濱野 そうなんです。相手や方法によっては怪我をさせてしまうかもしれない。だから「ゼータ」のメンバーは、男性であっても“受け入れる側”であることが多いんです。そうすれば動物に負担をかけてしまう可能性は低いですから。あとはオーラル・セックスをしたり、動物のマスターベーションを手伝っているという人もいました。

「動物にも性欲がある」という前提がある

――人間が“受け入れる側”になるには、動物がその気にならないとできませんよね?

濱野 私もその点がすごく疑問だったんですよ! どうやって性行為が始まるのか。でもズーたちが口をそろえて言うんです。「向こうから誘ってくる」って。

――動物が誘ってくる……。

濱野 戸惑う気持ちはわかりますよ(笑)。でも、ズーたちには動物の“サイン”がわかるんです。例えば「(自分の周りを)くるくる回る」「身体にのしかかってくる」などの他に、動物の方から「寝ている時に性器を舐める」「服をめくってへそを舐める」などの直接的な行為や、動物の性器の変化で誘惑に気づくこともあるそうです。

©文藝春秋

――そういうことをされても、普通は“誘惑”だと思えなそうですが……。

濱野 ズーとそうでない人を決定的に分ける点があるんです。それは「動物にも性欲がある」と思っているかどうか。その前提があるから、彼らは動物からの“サイン”を理解することができるんです。
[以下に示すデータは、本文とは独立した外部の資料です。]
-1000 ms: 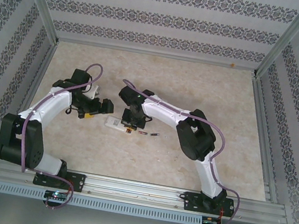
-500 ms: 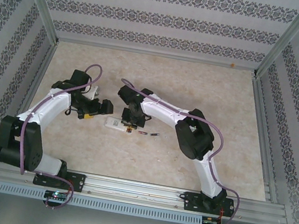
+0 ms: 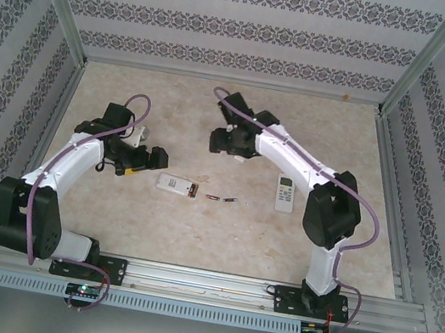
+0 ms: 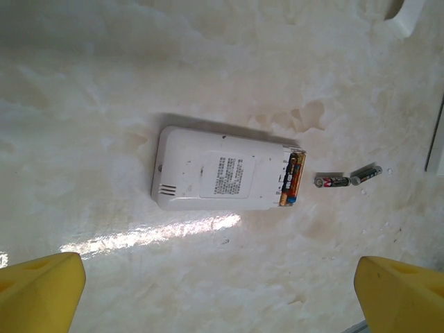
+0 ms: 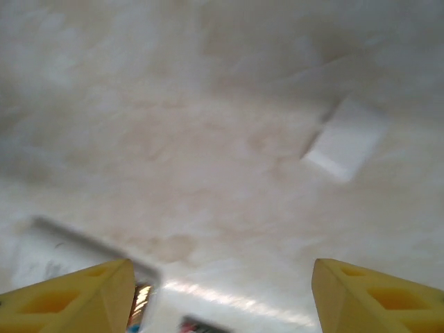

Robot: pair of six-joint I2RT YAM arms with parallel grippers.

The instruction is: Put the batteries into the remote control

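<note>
Withdrawal of right end effector (image 5: 222,267) from remote control (image 4: 222,177) toward far edge of table (image 3: 219,235), now spread wide, holding nothing. Left end effector (image 4: 218,263) wide too, hovering over remote control at table's middle. Seated batteries (image 4: 293,179) in open bay; two loose batteries (image 4: 331,181) just beside that end. Probably half loaded.

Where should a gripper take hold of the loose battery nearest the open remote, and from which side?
Grip the battery across its middle, from straight above, one finger on each long side. It is a slim cylinder lying flat on the table, and its ends are crowded: the remote at one, the second battery near the other.
</note>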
――動物には発情期があるとか、そういうことではないですよね。

濱野 それは知識として知っているだけですよね。そうではなくて、彼らは「動物にも(人間と同様に尊重されるべき)性欲がある」と考えているんです。例えば飼い犬が足に抱き着いて腰を振ってきたら、どうしますか?

――「やめなさい」とは言うかもしれません……。